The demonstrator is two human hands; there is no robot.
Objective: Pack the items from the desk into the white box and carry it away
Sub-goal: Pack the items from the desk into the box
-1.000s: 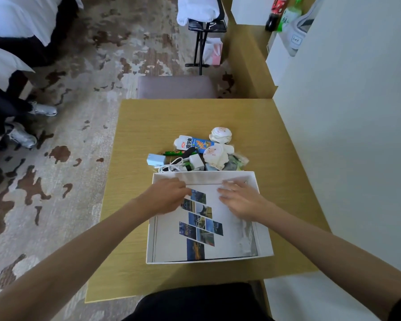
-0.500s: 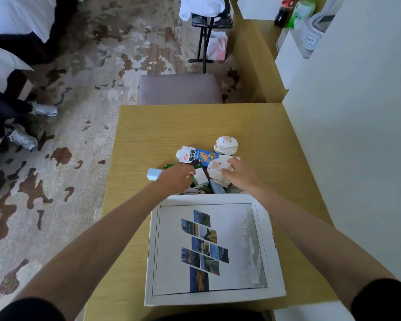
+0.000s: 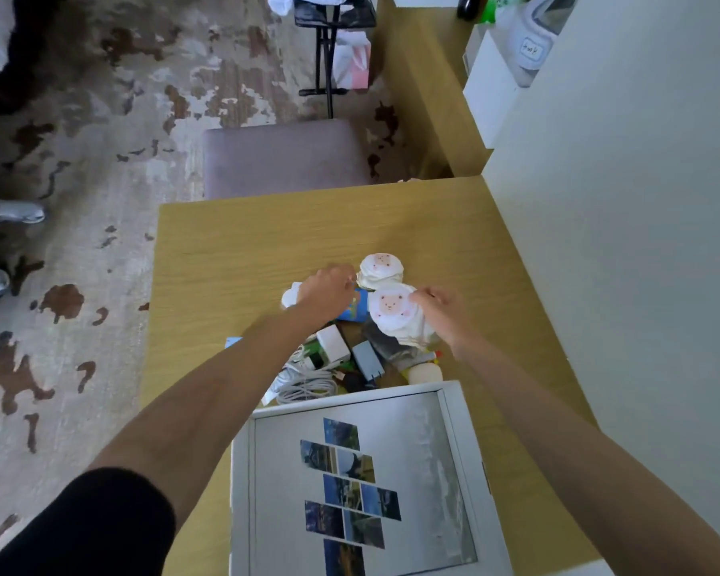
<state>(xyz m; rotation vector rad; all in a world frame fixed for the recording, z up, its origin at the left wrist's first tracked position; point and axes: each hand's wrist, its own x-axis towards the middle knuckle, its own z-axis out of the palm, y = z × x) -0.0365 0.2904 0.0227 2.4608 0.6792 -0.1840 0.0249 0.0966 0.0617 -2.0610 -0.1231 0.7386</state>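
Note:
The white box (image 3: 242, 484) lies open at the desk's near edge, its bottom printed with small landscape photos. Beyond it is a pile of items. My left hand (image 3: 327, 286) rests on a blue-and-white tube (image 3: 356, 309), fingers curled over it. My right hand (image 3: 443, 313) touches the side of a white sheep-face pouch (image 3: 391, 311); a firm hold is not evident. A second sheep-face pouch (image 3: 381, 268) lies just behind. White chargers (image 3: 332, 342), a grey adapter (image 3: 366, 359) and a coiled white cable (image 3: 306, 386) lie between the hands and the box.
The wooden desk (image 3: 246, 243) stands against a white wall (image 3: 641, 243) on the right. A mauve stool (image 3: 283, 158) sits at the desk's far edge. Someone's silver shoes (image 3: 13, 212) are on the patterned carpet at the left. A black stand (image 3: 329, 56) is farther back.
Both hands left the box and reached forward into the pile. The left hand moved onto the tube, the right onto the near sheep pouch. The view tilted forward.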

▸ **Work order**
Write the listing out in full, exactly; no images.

▸ **Task solution**
The demonstrator is two human hands; there is no robot.
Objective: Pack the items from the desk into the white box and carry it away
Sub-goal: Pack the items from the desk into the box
-1.000s: 
-0.500s: 
+0.000s: 
<state>(xyz m; rotation vector rad; all in a world frame fixed for the recording, z up, its origin at the left wrist's first tracked position; point and axes: each hand's wrist, its own x-axis towards the middle knuckle, its own z-axis out of the palm, y = z × x) -0.0365 0.2904 0.0227 2.4608 0.6792 -0.1840 0.0249 0.0966 0.0617 -2.0610 -0.1231 0.7386</state>
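Note:
The white box (image 3: 242, 484) lies open at the desk's near edge, its bottom printed with small landscape photos. Beyond it is a pile of items. My left hand (image 3: 327, 286) rests on a blue-and-white tube (image 3: 356, 309), fingers curled over it. My right hand (image 3: 443, 313) touches the side of a white sheep-face pouch (image 3: 391, 311); a firm hold is not evident. A second sheep-face pouch (image 3: 381, 268) lies just behind. White chargers (image 3: 332, 342), a grey adapter (image 3: 366, 359) and a coiled white cable (image 3: 306, 386) lie between the hands and the box.
The wooden desk (image 3: 246, 243) stands against a white wall (image 3: 641, 243) on the right. A mauve stool (image 3: 283, 158) sits at the desk's far edge. Someone's silver shoes (image 3: 13, 212) are on the patterned carpet at the left. A black stand (image 3: 329, 56) is farther back.
Both hands left the box and reached forward into the pile. The left hand moved onto the tube, the right onto the near sheep pouch. The view tilted forward.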

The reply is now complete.